--- START ---

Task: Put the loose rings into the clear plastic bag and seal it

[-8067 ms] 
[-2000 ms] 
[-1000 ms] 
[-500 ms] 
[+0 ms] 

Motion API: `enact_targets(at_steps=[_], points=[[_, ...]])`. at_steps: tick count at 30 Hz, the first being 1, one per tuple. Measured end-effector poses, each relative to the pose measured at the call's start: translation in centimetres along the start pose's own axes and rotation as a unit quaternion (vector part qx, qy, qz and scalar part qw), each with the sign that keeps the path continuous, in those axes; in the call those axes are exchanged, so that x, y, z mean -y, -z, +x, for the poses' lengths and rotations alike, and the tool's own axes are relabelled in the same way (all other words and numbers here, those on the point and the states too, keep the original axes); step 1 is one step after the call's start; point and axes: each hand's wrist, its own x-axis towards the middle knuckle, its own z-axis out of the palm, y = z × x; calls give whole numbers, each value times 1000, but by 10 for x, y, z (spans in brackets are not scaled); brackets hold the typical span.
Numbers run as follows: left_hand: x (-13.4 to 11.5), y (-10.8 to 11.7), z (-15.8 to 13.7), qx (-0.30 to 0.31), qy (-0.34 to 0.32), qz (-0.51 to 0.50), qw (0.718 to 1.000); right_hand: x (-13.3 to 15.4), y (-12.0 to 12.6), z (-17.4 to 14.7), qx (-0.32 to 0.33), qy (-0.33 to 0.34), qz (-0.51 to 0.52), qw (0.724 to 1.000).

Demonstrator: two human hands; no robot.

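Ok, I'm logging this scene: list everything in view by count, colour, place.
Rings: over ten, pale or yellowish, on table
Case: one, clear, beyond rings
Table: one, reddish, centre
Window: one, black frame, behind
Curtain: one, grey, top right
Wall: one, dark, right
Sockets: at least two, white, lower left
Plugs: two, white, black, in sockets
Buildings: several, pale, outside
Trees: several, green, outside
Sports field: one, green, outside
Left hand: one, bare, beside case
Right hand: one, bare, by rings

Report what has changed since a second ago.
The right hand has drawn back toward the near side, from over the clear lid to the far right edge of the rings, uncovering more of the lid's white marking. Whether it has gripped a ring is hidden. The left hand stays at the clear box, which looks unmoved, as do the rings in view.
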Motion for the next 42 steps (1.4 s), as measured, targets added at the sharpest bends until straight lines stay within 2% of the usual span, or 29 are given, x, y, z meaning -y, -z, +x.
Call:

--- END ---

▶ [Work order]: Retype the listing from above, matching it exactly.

▶ [Answer space]:
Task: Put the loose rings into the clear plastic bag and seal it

[-8067 ms] 
[-2000 ms] 
[-1000 ms] 
[-500 ms] 
[+0 ms] 

Motion API: `enact_targets(at_steps=[_], points=[[_, ...]])`. at_steps: tick count at 30 Hz, the first being 1, one per tuple. Measured end-effector poses, each relative to the pose measured at the call's start: translation in centimetres along the start pose's own axes and rotation as a unit quaternion (vector part qx, qy, qz and scalar part qw), each with the sign that keeps the path continuous, in those axes; in the call those axes are exchanged, so that x, y, z mean -y, -z, +x, for the poses' lengths and rotations alike, and the tool's own axes are relabelled in the same way (all other words and numbers here, those on the point and the states too, keep the original axes); step 1 is one step after the call's start; point and axes: each hand's wrist, its own x-axis towards the middle knuckle, its own z-axis out of the palm, y = z × x; calls give whole numbers, each value times 1000, but by 10 for x, y, z (spans in brackets are not scaled); brackets hold the typical span.
Numbers run as follows: left_hand: x (-13.4 to 11.5), y (-10.8 to 11.7), z (-15.8 to 13.7), qx (-0.30 to 0.31), qy (-0.34 to 0.32), qz (-0.51 to 0.50), qw (0.718 to 1.000); right_hand: x (-13.3 to 15.4), y (-12.0 to 12.6), z (-17.4 to 14.7), qx (-0.32 to 0.33), qy (-0.33 to 0.34), qz (-0.51 to 0.52), qw (0.724 to 1.000).

Demonstrator: two human hands; no robot.

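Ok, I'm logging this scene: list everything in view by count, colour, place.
Rings: over ten, pale or yellowish, on table
Case: one, clear, beyond rings
Table: one, reddish, centre
Window: one, black frame, behind
Curtain: one, grey, top right
Wall: one, dark, right
Sockets: at least two, white, lower left
Plugs: two, white, black, in sockets
Buildings: several, pale, outside
Trees: several, green, outside
Sports field: one, green, outside
Left hand: one, bare, beside case
Right hand: one, bare, by rings

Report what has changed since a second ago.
The right hand has drawn back toward the near side, from over the clear lid to the far right edge of the rings, uncovering more of the lid's white marking. Whether it has gripped a ring is hidden. The left hand stays at the clear box, which looks unmoved, as do the rings in view.
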Motion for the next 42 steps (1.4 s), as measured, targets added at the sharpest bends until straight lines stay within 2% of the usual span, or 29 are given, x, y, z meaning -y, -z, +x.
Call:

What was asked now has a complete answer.